**Stored items**
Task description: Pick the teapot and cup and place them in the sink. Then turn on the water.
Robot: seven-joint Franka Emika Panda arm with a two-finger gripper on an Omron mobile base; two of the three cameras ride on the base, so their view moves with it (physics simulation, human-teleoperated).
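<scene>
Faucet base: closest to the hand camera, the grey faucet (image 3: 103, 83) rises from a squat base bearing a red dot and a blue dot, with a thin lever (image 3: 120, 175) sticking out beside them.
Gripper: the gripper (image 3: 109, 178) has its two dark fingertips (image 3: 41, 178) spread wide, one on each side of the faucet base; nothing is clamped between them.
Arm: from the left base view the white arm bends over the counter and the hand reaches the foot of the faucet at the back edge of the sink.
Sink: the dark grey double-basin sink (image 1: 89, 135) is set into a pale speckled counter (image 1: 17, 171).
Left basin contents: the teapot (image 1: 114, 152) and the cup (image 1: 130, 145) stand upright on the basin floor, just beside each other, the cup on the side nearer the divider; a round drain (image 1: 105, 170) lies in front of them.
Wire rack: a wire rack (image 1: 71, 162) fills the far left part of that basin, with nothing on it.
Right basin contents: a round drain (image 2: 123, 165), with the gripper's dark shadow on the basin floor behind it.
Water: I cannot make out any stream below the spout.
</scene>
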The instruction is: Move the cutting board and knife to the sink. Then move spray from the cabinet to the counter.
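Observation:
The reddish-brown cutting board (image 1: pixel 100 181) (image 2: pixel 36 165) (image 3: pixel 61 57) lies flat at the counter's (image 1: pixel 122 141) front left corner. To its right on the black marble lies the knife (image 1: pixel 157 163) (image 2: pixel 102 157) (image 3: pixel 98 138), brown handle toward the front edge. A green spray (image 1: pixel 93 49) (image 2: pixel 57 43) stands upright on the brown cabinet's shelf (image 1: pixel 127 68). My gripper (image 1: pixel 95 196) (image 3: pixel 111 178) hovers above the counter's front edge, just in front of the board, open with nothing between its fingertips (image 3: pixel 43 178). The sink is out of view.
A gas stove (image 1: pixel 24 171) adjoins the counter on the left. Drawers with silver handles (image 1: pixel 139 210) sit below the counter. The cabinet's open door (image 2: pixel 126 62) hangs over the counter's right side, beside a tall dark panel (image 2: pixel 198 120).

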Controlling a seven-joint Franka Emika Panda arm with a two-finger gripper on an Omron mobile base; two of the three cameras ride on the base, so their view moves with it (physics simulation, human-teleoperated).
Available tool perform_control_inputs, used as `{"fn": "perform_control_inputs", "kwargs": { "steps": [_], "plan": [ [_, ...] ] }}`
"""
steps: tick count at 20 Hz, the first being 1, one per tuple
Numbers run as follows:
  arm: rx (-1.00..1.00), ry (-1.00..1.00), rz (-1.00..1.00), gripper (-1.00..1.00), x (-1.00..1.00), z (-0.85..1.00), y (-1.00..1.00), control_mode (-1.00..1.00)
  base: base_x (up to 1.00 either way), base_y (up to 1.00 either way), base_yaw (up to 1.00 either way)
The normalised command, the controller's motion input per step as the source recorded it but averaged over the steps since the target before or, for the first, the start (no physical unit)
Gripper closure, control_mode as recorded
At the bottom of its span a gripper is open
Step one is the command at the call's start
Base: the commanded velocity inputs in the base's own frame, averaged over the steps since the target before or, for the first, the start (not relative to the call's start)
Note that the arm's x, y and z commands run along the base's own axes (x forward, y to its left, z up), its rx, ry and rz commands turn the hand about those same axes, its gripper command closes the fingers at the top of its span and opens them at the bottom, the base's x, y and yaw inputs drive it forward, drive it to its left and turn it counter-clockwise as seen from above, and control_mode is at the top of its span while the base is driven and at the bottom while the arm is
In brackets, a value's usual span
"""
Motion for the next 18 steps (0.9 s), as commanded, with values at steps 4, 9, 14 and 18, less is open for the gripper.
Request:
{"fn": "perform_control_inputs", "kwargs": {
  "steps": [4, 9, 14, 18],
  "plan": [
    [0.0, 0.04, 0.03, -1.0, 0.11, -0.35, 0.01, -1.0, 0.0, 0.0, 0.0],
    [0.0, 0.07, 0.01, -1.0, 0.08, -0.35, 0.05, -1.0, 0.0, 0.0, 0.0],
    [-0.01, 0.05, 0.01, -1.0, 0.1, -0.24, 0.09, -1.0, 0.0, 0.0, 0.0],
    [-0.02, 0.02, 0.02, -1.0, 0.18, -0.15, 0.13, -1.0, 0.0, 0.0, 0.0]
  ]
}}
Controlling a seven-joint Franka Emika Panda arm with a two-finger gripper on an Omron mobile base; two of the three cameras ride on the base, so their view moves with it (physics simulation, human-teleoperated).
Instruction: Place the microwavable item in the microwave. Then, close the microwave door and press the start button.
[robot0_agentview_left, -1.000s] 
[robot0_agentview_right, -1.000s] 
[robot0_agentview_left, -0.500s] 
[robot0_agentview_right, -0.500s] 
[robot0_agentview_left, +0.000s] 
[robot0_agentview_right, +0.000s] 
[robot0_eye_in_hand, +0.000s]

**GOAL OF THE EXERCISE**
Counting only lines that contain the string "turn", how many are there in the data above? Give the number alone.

**PROBLEM SOLUTION**
2